The Canadian Press - ONLINE EDITION
Posted: 02/20/2014 6:27 PM | Comments: 0
SOCHI, Russia - Marie-Philip Poulin has become a golden goal scorer for Canada.
Poulin was only 18 when she scored both Canadian goals in the Olympic women's hockey final four year ago in Vancouver.
Her sense of occasion kicked in again Thursday in Sochi.
Poulin's overtime goal and equalizer in the final minute of regulation propelled Canada to a 3-2 win over the U.S. and to a fourth straight Olympic gold in women's hockey.
"Marie-Philip Poulin is the best player in women's hockey, hands down," said linemate Jayna Hefford. "To have her on your team, you know she's going to come through in the big moments.
"She's going to be around for a long time and she's going to be the captain of this team in the future for sure."
Trailing 2-1 and with goaltender Shannon Szabados pulled for an extra attacker, Poulin struck with 55 seconds left in the game. The winger from Beauceville, Que., then scored the overtime winner at 8:10.
"It's an amazing moment," Poulin said. "I think we all know it was a team effort tonight. I'm so happy we got that gold medal back."

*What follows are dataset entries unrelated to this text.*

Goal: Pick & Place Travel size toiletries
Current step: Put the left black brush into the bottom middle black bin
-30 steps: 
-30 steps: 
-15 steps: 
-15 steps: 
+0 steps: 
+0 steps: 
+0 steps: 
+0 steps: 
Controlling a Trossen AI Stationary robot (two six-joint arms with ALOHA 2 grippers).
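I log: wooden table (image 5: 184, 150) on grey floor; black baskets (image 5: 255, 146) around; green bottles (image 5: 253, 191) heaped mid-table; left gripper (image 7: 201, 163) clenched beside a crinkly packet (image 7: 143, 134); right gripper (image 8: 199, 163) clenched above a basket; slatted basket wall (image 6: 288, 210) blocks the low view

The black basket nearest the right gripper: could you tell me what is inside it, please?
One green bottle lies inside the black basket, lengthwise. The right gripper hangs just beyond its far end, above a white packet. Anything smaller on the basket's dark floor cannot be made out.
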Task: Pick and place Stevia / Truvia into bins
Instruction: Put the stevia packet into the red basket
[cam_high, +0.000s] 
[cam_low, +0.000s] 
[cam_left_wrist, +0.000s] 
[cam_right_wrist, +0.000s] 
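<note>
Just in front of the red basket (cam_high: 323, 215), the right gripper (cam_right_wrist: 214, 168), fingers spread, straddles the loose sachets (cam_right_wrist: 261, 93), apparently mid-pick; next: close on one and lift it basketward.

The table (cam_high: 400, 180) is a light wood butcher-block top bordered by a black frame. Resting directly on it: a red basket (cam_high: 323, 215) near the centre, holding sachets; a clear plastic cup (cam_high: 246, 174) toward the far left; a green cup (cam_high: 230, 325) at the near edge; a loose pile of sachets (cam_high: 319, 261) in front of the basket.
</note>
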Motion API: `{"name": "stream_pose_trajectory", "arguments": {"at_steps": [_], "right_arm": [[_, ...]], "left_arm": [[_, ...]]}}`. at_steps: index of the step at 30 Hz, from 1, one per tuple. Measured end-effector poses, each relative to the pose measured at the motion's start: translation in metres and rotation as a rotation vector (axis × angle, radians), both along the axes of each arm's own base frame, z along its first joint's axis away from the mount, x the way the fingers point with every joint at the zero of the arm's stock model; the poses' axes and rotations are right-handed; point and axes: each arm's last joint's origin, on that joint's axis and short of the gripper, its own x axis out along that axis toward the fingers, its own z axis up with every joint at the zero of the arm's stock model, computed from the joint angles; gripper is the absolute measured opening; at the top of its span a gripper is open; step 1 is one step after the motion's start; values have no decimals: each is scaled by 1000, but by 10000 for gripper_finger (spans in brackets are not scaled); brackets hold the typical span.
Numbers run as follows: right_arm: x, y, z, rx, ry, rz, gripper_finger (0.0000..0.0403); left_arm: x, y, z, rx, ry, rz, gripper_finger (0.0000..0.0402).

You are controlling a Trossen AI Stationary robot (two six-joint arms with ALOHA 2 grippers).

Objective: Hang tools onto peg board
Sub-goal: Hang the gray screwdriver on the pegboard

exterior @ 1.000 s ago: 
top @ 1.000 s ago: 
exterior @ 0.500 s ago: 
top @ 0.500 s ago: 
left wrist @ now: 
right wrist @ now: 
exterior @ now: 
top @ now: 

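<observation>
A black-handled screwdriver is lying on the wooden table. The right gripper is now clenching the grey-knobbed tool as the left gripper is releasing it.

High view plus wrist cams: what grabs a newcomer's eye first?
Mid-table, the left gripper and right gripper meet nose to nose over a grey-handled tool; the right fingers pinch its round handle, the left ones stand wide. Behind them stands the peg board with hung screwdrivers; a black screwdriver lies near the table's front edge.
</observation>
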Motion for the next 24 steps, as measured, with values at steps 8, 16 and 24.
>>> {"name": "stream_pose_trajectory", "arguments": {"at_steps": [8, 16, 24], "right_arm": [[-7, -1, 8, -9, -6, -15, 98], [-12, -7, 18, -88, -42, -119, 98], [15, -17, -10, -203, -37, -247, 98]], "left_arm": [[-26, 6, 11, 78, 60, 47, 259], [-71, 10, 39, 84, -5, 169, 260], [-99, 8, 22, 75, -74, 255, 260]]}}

Poulin's preparation for Sochi was less than ideal. She suffered a high ankle sprain back in September. An opposing player landed on the outside of her left ankle during a tournament against midget triple-A men's teams.
Poulin didn't play again until November, when she re-injured the ankle in her third game back. She returned to the lineup and scored a goal in her first game back Dec. 28 against the United States.
"It was tough. Three months off and being back here with the jersey on and the gold medal around my neck, it's the best thing ever," she said.
Poulin is soft-spoken but her game is high volume. Her quick hands and feet and outstanding puck skills make her a threat to score every time she steps the ice.
"There's players on our team I think extremely highly of, but there's something there with Poo," Canadian head coach Kevin Dineen said.
"She doesn't speak a lot but I always kind of catch her eyes and there's something in her eyes that spells big-game player. And obviously she showed that in Vancouver and I think she put a major stamp on that today."